La 21e Marche pour la vie annuelle de France a attiré environ 10 000 participants déterminés à Paris le 19 janvier 2026, déplaçant son centre d’intérêt de l’avortement à la menace imminente de l’euthanasie. Organisé près de l’anniversaire de la légalisation de l’avortement en 1975, le rassemblement de cette année près des Invalides, un monument au passé héroïque de la France, s’est élevé contre le programme du président Emmanuel Macron visant à « mourir dans la dignité ».

Dans son discours du Nouvel An, M. Macron s’est engagé à faire avancer la législation en 2026, malgré les retards politiques. Les organisateurs ont dénoncé cette initiative comme un « permis de tuer », longtemps interdit, mais qui est maintenant une priorité de gauche. Deux projets de loi se profilent : l’un renforçant les soins palliatifs, l’autre permettant « l’aide à mourir », déjà approuvé par l’Assemblée nationale, avec un débat au Sénat le 28 janvier et un examen final en février. S’il était adopté, il créerait l’un des cadres d’euthanasie les plus permissifs au monde, érodant les protections pour les personnes vulnérables.

La porte-parole Geneviève Bourgeois, gériatre, a mis en garde contre un mouvement mortel qui a émoussé la conscience sociétale au fil des décennies. Marie-Lys Pellissier a dénoncé le tour de passe-passe sémantique, où le Sénat a troqué le « droit à l’aide à mourir » contre « l’assistance médicale à mourir », masquant le meurtre en miséricorde. Elle a lié cela à la rhétorique féministe radicale qui présente l’avortement comme des « soins » de routine.

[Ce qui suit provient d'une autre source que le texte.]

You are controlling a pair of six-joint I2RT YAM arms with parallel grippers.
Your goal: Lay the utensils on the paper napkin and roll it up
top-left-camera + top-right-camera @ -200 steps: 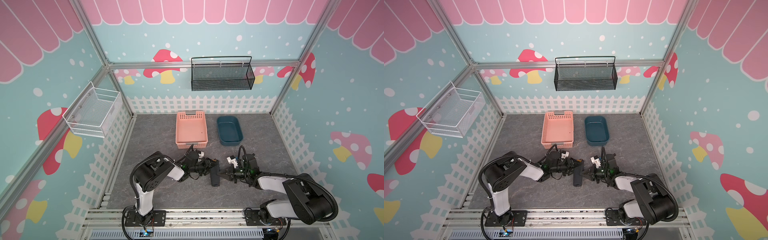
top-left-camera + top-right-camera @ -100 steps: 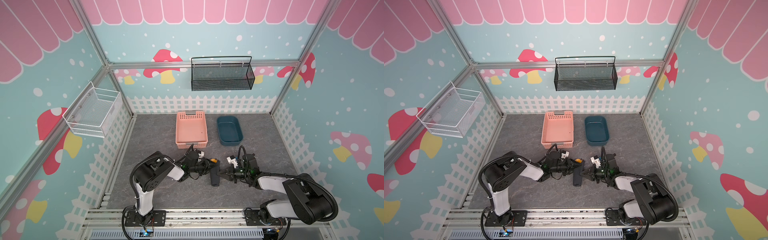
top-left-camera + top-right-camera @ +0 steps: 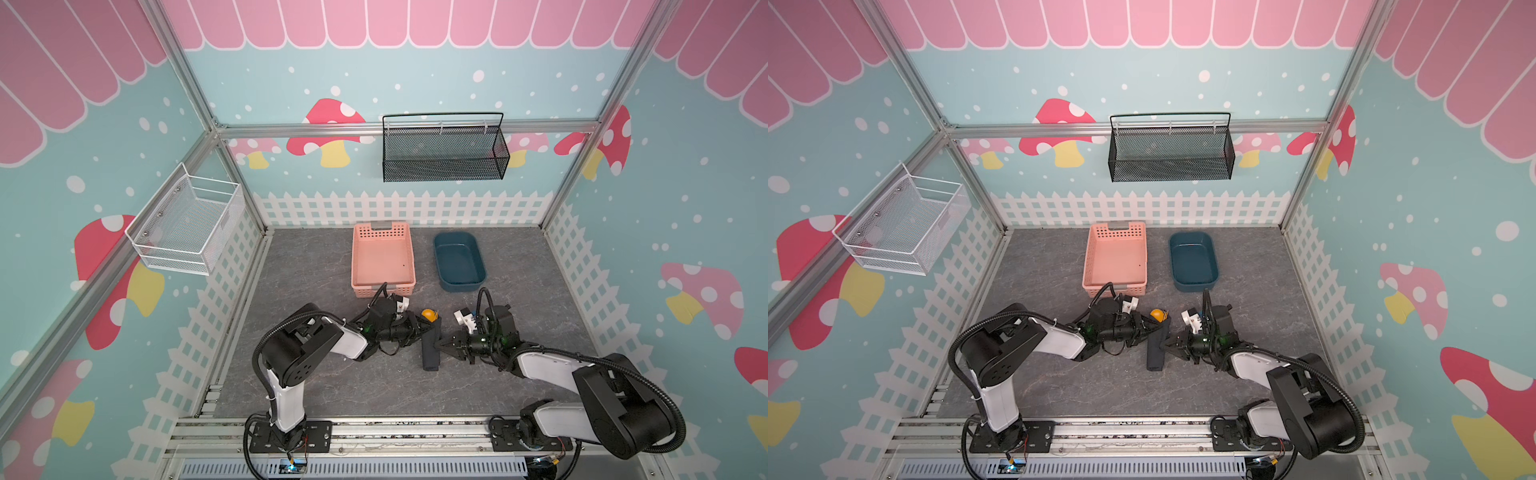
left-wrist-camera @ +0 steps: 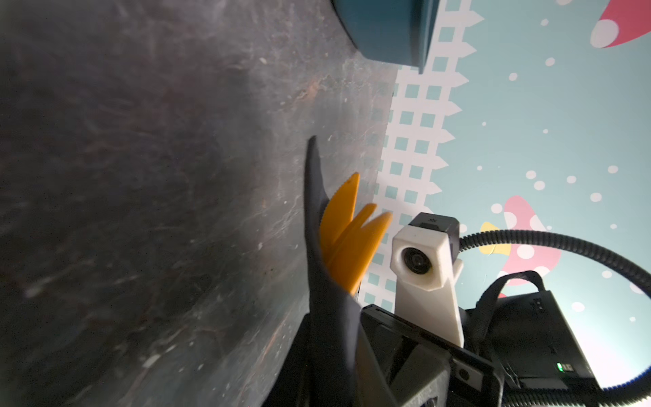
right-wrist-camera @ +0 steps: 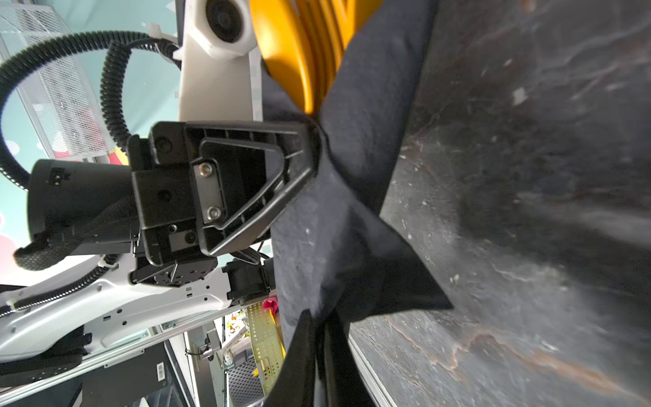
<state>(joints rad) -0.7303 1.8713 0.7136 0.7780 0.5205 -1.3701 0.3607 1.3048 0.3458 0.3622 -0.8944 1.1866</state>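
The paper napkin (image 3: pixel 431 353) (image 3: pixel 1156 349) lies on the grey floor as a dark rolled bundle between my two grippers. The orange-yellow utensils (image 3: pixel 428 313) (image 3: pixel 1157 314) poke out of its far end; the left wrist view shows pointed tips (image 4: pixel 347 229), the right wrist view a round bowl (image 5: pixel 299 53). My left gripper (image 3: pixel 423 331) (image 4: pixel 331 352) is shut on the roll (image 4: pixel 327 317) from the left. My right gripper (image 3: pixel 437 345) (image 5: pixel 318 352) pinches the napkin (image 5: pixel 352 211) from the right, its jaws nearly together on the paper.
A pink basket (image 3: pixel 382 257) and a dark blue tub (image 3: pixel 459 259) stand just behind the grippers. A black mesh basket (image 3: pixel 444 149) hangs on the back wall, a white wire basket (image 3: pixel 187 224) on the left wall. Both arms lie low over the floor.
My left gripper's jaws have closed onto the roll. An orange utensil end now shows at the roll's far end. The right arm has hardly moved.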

L’évêque Rey, un défenseur de la liturgie traditionnelle, a apporté un poids ecclésiastique. Un hommage poignant a été rendu à Charlie Kirk, assassiné en septembre pour sa défense de la vie. Parmi les personnalités notables, citons les députées européennes Margarita de la Pisa Carrión et Laurence Trochu, le chef démocrate-chrétien Jean-Frédéric Poisson et le prétendant légitimiste Louis XX.

Les marcheurs ont exigé un plan national solide de soins palliatifs et des droits d’objection de conscience inébranlables pour les professionnels de la santé. Ce rassemblement expose l’attaque radicale contre le caractère sacré de la vie, du ventre à la tombe, exhortant à un renouveau culturel pour protéger les personnes fragiles au milieu du carrefour éthique de la France.